**To do**
Among the lines below, list those containing the string "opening".

(Provided entries)

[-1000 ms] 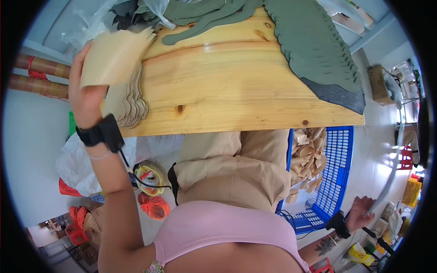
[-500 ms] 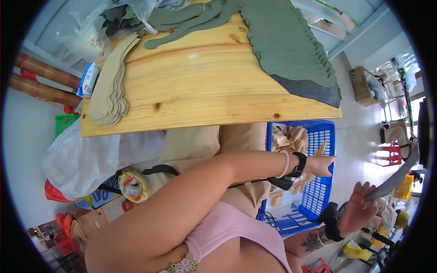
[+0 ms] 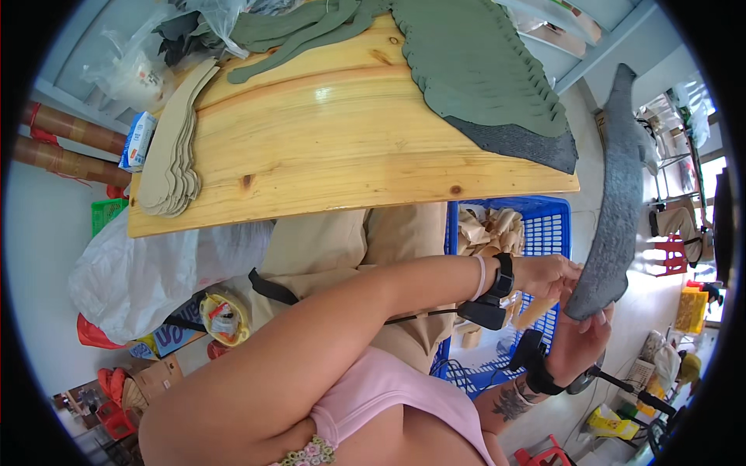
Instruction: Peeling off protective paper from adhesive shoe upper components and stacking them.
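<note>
A long, curved dark grey cut piece (image 3: 614, 186), with a textured face, stands upright beyond the table's right corner. My right hand (image 3: 587, 338) grips its lower end, the thumb and fingers closed on it. My left hand (image 3: 546, 274) reaches across above the blue basket (image 3: 550, 203), its fingertips pinched at the left edge of the grey piece. Some of those fingertips are hidden behind the piece. Crumpled tan paper scraps (image 3: 493, 231) fill part of the basket, and a tan strip (image 3: 536, 312) lies just below my left hand.
On the wooden table (image 3: 311, 155) lie a fanned stack of green pieces (image 3: 482, 70) over grey ones at right and a stack of beige pieces (image 3: 175, 147) at left. Plastic bags (image 3: 148, 264) sit beneath its left side. A red stool (image 3: 544, 454) stands below right.
My right hand has moved left and swung the grey piece into full view. The left hand, spread over the basket before, has closed at the piece's edge. The view has shifted slightly.
</note>
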Motion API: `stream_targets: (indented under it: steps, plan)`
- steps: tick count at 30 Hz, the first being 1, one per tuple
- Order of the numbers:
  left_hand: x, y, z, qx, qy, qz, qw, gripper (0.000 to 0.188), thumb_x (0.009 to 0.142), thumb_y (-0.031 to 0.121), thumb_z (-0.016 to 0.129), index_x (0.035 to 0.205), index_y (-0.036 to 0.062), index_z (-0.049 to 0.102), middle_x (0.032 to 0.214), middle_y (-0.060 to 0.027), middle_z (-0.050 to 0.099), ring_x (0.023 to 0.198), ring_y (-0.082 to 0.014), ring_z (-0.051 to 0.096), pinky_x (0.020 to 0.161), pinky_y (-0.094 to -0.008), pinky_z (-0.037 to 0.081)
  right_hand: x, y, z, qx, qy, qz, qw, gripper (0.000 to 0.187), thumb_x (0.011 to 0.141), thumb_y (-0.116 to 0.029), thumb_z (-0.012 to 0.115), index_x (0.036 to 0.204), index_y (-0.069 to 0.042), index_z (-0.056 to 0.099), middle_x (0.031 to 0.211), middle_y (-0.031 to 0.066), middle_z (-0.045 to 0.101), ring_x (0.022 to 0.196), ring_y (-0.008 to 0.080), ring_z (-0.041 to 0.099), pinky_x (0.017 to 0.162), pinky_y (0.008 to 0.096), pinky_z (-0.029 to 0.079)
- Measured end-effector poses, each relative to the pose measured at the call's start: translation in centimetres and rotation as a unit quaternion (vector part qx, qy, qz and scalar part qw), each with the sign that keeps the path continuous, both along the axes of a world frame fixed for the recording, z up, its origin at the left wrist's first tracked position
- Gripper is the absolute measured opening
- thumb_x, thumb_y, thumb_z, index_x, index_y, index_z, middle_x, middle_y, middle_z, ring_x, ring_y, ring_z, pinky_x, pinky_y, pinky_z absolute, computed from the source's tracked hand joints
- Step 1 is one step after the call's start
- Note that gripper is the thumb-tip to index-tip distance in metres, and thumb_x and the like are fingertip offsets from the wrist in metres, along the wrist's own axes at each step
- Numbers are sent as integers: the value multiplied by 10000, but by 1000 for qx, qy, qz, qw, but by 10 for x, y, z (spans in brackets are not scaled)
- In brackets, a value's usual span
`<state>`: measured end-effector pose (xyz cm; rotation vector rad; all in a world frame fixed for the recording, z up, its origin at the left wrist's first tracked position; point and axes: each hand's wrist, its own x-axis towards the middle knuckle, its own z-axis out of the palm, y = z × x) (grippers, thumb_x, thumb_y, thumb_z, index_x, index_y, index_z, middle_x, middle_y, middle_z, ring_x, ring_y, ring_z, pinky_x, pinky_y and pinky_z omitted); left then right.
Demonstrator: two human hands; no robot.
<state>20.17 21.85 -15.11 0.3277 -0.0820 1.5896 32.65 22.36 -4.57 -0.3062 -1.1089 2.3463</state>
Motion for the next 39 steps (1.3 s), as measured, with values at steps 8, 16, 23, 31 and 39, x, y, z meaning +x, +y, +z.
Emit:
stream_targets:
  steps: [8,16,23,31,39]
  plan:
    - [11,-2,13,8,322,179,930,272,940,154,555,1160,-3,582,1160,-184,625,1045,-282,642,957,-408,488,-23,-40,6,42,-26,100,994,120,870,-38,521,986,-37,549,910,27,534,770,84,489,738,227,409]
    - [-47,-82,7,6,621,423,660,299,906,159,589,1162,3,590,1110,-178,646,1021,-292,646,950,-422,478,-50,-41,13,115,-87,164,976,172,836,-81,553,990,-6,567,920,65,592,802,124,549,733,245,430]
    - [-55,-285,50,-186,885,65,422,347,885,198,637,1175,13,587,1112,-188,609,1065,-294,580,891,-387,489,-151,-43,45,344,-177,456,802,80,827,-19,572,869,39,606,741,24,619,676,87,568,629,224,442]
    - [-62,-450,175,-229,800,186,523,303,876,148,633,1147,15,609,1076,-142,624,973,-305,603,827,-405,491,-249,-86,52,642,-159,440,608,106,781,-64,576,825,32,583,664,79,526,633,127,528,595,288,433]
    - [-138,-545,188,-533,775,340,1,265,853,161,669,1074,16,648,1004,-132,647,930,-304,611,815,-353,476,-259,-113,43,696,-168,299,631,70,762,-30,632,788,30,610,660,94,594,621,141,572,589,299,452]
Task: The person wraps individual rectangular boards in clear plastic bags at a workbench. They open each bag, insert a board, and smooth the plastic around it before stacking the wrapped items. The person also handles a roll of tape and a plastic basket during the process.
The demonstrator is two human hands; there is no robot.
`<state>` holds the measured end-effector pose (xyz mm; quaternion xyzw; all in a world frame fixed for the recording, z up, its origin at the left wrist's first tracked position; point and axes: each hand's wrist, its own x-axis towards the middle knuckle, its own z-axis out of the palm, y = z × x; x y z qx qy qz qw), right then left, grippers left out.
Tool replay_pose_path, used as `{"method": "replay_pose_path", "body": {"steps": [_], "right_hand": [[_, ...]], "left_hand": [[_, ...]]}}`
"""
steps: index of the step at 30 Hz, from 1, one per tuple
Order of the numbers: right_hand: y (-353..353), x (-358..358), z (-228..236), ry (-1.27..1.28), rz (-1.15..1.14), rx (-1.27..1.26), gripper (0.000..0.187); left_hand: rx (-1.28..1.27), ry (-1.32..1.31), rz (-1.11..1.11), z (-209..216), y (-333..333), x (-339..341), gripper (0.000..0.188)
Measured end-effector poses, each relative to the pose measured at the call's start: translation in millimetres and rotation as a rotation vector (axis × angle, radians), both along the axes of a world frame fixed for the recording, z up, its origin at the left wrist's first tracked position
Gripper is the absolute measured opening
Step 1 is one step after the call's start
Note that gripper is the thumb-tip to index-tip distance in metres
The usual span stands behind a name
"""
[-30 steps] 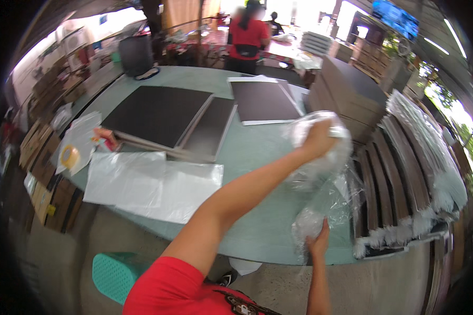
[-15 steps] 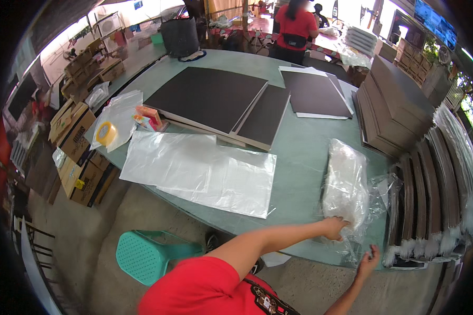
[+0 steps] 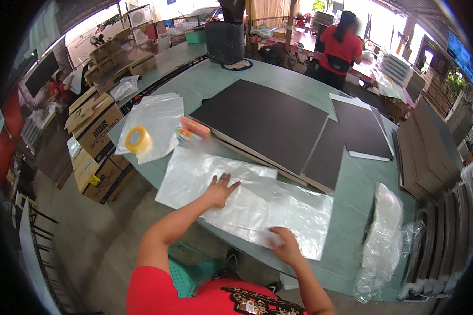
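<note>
A stack of clear plastic sheets [image 3: 247,202] lies flat at the near edge of the pale green table [image 3: 352,210]. My left hand [image 3: 220,190] rests palm down on its left part, fingers spread. My right hand [image 3: 285,244] presses on the sheets' near edge, fingers bent; whether it pinches a sheet I cannot tell. Just beyond the plastic lie large dark boards [image 3: 268,123]. A crumpled bundle of clear plastic [image 3: 382,236] lies at the table's right end.
A yellow tape roll [image 3: 138,140] sits on more plastic at the left, beside a small pink-and-orange box [image 3: 194,128]. Cardboard boxes [image 3: 97,128] stand left of the table, stacked dark panels [image 3: 431,157] right. A person in red [image 3: 341,44] stands at the far side. A teal stool [image 3: 186,265] is below me.
Both hands left the crumpled plastic bundle at the right and moved left onto the flat plastic sheets. My view swung left with them.
</note>
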<state>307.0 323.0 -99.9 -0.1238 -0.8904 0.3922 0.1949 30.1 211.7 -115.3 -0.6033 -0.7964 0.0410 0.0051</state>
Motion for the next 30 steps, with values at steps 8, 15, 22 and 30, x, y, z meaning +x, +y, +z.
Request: {"method": "replay_pose_path", "body": {"steps": [8, 15, 22, 30], "right_hand": [[-50.3, -111.9, -33.6, -0.269, 0.139, 0.417, 0.049], [-17.0, -72.7, -20.9, -0.403, 0.453, 0.051, 0.038], [-10.7, -70.2, -17.8, -0.42, 0.219, 0.103, 0.04], [-18.3, -63.1, -21.5, -0.387, 0.137, 0.247, 0.037]], "left_hand": [[-0.024, -0.189, 0.04, -29.4, 11.6, -90.6, 0.044], [0.213, -0.73, 0.16, 27.4, 44.2, -131.5, 0.026], [0.202, -0.374, 0.201, 32.3, 2.5, -89.7, 0.032], [-0.108, -0.609, 0.329, -8.9, -38.4, 5.2, 0.071]]}}
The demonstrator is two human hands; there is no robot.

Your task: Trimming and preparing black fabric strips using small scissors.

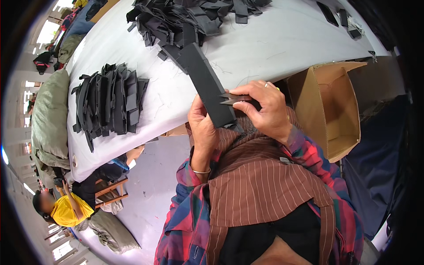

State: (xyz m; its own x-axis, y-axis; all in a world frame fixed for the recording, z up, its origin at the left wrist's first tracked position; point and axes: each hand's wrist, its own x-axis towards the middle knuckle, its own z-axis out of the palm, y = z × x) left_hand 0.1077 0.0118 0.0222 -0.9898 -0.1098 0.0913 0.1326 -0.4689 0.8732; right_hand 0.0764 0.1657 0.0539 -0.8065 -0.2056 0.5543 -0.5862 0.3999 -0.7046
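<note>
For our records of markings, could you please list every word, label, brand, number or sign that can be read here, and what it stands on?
No readable text shows in this view.
Small pale patch on the brown striped apron: any print is too small to read.
Black strip held in the left hand: no writing visible.
Cardboard box: no writing visible.

Held strip (206,84): black. Snips (229,100): dull grey. Stack (108,99) at left and pile (181,17) at far side: black to dark grey. Table cover (256,46): white. Carton (311,101) at right: brown. Near apron (265,185): brown, pale pinstripes. Sleeves (314,152): red-and-blue plaid. Left sack (51,115): grey-green.
</note>
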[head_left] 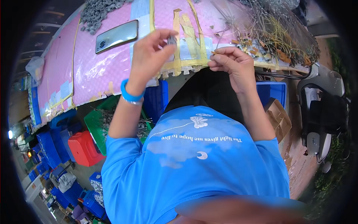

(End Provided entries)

**Response area**
- Gripper is the absolute measured opening
Gripper is the absolute measured opening

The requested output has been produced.